Output each line of the listing exactly, though pictures are not to appear.

>>>

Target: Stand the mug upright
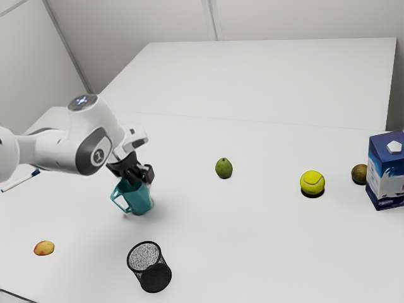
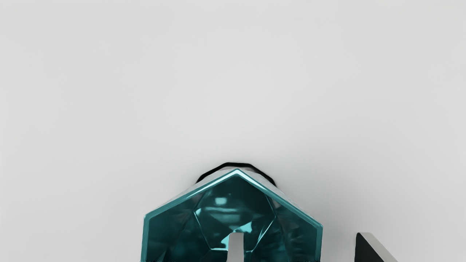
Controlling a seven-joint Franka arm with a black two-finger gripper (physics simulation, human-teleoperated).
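At the mug (image 1: 137, 201), the gripper (image 1: 140, 179) straddles its rim (image 2: 320, 236), spread wide.

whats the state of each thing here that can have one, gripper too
gripper: open, one finger inside the mug, the other outside
mug: mouth up, looks upright on its base
mesh cup: upright, mouth up
carton: upright, white cap on
marker: lying on its side

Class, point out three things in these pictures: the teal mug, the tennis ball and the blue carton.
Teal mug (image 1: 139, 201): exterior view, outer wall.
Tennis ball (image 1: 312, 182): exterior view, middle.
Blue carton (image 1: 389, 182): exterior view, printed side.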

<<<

ANSWER TO THIS PROBLEM ::
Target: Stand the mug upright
Controlling a seven-joint Franka arm with a black two-finger gripper (physics simulation, human-teleoperated).
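At the mug (image 1: 137, 201), the gripper (image 1: 140, 179) straddles its rim (image 2: 320, 236), spread wide.

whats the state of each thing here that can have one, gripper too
gripper: open, one finger inside the mug, the other outside
mug: mouth up, looks upright on its base
mesh cup: upright, mouth up
carton: upright, white cap on
marker: lying on its side

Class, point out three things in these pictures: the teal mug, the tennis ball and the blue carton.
Teal mug (image 1: 139, 201): exterior view, outer wall.
Tennis ball (image 1: 312, 182): exterior view, middle.
Blue carton (image 1: 389, 182): exterior view, printed side.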

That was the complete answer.